Kondisi masjid yang serba terbatas tidak mengurangi kekhidmatan para Muslimah asal Indonesia yang sedang mengadakan pengajian rutin pekanan tiap Ahad di sana. Para Buruh Migran Indonesia (BMI) tersebut tampak giat dan semangat menuntut ilmu agama serta belajar membaca Al-Qur’an.

“Justru suasana seperti ini lebih enak, seperti di kampung saya”, tutur Titik, BMI asal Ponorogo yang telah berada di Macau sejak tahun 2006. Menurut Titik, mayoritas pekerja yang ada di Macau pada mulanya ditempatkan di Hong Kong. Perkembangan Macau yang diiringi dengan besarnya kebutuhan akan tenaga kerja dianggap sebagai peluang menarik bagi agen pekerja yang menaungi para BMI Hongkong tersebut. Alhasil, para pekerja yang mayoritas berasal dari Jawa Barat, Jawa Tengah dan JawaTimur tersebut, dipindahkan ke sana.

“Kehidupan di sini lebih baik dibandingkan dengan Hongkong. Walaupun penghasilan kami lebih sedikit, namun sikap orang-orang di Macau jauh lebih baik. Kami juga mendapat kebebasan untuk beraktivitas di luar rumah, termasuk mengikuti pengajian rutin. Beberapa teman BMI bahkan berkesempatan untuk menempuh pendidikan di tingkat universitas,” papar perempuan yang menjadi pengurus aktif organisasi pengajian BMI ini.

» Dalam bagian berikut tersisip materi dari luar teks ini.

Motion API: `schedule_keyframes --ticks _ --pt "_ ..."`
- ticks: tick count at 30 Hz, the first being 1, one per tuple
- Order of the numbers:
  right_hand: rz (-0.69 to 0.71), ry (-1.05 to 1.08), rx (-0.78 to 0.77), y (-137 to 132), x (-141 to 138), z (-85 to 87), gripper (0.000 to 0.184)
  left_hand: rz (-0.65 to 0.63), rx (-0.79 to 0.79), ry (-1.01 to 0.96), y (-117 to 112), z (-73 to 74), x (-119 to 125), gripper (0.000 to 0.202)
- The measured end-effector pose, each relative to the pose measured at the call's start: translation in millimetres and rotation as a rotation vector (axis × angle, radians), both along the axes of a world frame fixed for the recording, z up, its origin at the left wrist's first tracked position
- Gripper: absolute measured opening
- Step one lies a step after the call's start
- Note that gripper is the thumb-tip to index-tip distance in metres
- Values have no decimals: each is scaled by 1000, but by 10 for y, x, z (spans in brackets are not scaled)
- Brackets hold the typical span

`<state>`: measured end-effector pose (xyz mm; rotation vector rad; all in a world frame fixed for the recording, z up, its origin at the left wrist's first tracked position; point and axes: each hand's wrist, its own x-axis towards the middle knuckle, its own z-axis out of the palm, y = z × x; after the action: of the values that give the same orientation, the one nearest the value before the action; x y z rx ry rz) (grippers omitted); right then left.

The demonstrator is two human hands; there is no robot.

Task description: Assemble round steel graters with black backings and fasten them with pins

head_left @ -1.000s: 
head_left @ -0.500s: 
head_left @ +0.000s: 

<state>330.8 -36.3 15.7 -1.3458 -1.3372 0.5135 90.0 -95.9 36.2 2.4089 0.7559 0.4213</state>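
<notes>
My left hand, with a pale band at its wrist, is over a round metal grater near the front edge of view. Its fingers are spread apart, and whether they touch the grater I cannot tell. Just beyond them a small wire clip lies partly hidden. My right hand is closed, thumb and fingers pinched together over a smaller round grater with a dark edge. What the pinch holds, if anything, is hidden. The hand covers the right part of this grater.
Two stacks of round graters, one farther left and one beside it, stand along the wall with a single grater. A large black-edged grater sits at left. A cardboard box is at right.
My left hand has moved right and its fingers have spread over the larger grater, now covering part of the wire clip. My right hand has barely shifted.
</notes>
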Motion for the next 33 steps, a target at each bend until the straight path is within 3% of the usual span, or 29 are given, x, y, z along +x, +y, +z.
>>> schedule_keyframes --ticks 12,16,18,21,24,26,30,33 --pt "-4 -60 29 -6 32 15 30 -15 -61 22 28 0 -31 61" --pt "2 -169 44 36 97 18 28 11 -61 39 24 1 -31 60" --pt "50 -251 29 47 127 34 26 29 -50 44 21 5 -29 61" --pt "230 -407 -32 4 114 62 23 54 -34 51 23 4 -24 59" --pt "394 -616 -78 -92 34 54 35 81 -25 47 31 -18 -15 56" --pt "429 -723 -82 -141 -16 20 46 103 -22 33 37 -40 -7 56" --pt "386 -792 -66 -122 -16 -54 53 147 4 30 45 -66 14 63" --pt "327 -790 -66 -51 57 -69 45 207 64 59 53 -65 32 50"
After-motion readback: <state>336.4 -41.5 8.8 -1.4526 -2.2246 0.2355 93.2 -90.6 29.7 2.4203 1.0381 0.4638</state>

Toleransi dan Tantangan Beribadah

Meski mayoritas penduduk Macau beragama Budha, namun toleransi beragama tercipta dengan baik di sini. Jarang ada diskriminasi terhadap perempuan berjilbab dan para pekerja mendapat kesempatan yang cukup untuk beribadah. Namun, masih umum ditemui ekspresi keheranan penduduk setempat saat menemui Muslim yang tidak makan babi atau sedang menjalankan ibadah puasa.

“Kamu akan mati kalau tidak makan,” komentar seorang pekerja laki-laki pada Yuli, pekerja dari Indonesia.

“Saya sudah melakukannya sejak kecil, dan kamu lihat, saya masih hidup sampai sekarang,” jawab Yuli sambil terkikik geli.

Meski begitu di beberapa tempat masih ada kaum Muslim yang mengalami kendala dalam menjalankan shalat. Hal ini terjadi karena waktu istirahat yang diberikan perusahaan tidak bertepatan dengan waktu shalat. Sementara mereka dilarang izin shalat di tengah jam kerja. Menghadapi kondisi ini, banyak pekerja yang menjamak waktu shalat. Sebagian lalu mencari pekerjaan lain yang memungkinkan mereka untuk menjalankan ibadah.